### Assignment
Make an exact copy of the lines starting at the top of the listing below and ending at the line that contains "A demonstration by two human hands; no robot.", inclusive.

### The data

■ ■ ■ ■ ■ ■ ■

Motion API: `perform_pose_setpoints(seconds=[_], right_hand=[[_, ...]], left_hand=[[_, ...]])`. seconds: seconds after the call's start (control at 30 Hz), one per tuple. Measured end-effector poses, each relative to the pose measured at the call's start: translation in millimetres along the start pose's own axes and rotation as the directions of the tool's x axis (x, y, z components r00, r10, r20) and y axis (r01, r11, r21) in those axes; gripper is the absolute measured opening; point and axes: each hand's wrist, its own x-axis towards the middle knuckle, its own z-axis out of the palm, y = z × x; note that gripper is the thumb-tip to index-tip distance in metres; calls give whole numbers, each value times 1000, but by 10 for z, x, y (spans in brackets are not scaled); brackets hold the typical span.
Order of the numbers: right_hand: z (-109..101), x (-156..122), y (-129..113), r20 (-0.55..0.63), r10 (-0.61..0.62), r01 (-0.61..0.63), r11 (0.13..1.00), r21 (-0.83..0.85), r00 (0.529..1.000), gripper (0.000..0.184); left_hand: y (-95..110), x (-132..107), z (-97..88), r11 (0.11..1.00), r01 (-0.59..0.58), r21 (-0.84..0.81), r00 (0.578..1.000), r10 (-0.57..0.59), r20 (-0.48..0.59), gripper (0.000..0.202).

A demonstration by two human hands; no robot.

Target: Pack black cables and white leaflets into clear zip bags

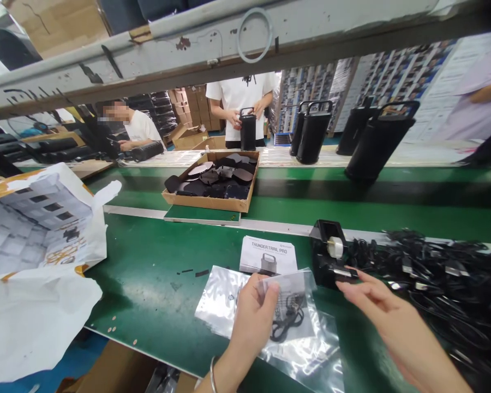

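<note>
My left hand [253,311] is closed on a clear plastic bag [311,327], its thumb on top. Inside the bag show a coiled black cable [287,322] and a printed sheet. More clear bags [216,300] lie flat beneath that hand. At the front of a black tape dispenser [323,251] with a white roll, my right hand [376,300] pinches the end of the tape [347,273] between thumb and forefinger. Just behind the bag lies a stack of printed leaflets [268,252] reading "Thunder Trail Pro".
Many black cables [442,284] are heaped at the right. A cardboard tray [213,202] of dark flat pieces sits behind; black speakers with handles [313,134] stand beyond. At left is a white sack [85,234]. A beam [180,52] crosses overhead. Co-workers [241,109] are opposite.
</note>
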Motion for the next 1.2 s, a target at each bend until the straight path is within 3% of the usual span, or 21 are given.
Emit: perform_pose_setpoints(seconds=[0.07,0.13,0.2,0.27,0.37,0.43,0.53,0.67,0.77,0.83,1.07,1.2], right_hand=[[-16,-66,67,-71,-111,89,962,-258,991,32],[-37,-171,39,-48,-140,113,924,-366,989,30],[-17,-319,-85,102,-57,79,971,-224,993,29],[74,-478,-254,256,2,-15,999,50,967,35],[305,-633,-459,280,-3,-104,924,368,960,49],[453,-655,-520,267,-5,-116,893,435,964,44],[582,-614,-543,246,26,-110,936,334,969,37],[596,-569,-566,242,33,-34,999,0,970,28],[586,-578,-574,211,-3,58,966,-253,977,29],[592,-596,-549,207,5,64,943,-327,978,33],[550,-620,-322,370,-25,97,979,-178,929,27],[528,-621,-341,418,-25,71,993,-94,908,25]], left_hand=[[-1,-5,5,1000,-2,10,1000,2,1,33],[9,-18,17,1000,-5,25,1000,5,-1,32],[30,-42,40,999,-11,43,1000,11,-8,32],[54,-72,70,998,-21,59,1000,21,-11,32],[83,-122,111,995,-36,96,999,37,-9,31],[96,-158,123,990,-52,134,998,55,-12,31],[112,-215,122,987,-72,147,997,74,-8,31],[132,-276,102,995,-52,86,999,53,-9,30],[145,-298,72,999,6,-45,1000,-6,-8,31],[155,-304,40,991,33,-130,999,-34,-9,31],[199,-292,-108,957,28,-288,998,-40,-38,23],[242,-293,-168,960,30,-277,999,-36,-18,23]])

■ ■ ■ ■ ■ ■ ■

### Final answer
Motion API: `perform_pose_setpoints(seconds=[_], right_hand=[[_, ...]], left_hand=[[_, ...]])`. seconds: seconds after the call's start (control at 30 Hz), one per tuple. Measured end-effector poses, each relative to the pose measured at the call's start: translation in millimetres along the start pose's own axes and rotation as the directions of the tool's x axis (x, y, z components r00, r10, r20) and y axis (r01, r11, r21) in those axes; gripper is the absolute measured opening; point and axes: each hand's wrist, its own x-axis towards the middle knuckle, its own z-axis out of the palm, y = z × x; note that gripper is the thumb-tip to index-tip distance in metres; calls give whole numbers, each value times 1000, but by 10 for z, x, y (spans in brackets are not scaled); brackets hold the typical span.
Order of the numbers: right_hand: z (-109..101), x (-156..122), y (-129..113), r20 (-0.55..0.63), r10 (-0.61..0.62), r01 (-0.61..0.63), r11 (0.13..1.00), r21 (-0.83..0.85), r00 (0.529..1.000), gripper (0.000..0.184); left_hand: y (-95..110), x (-132..107), z (-97..88), r11 (0.11..1.00), r01 (-0.59..0.58), r21 (-0.84..0.81), r00 (0.578..1.000), r10 (-0.57..0.59), r20 (-0.48..0.59), gripper (0.000..0.202).

A demonstration by two human hands; no robot.

The output is complete as shown.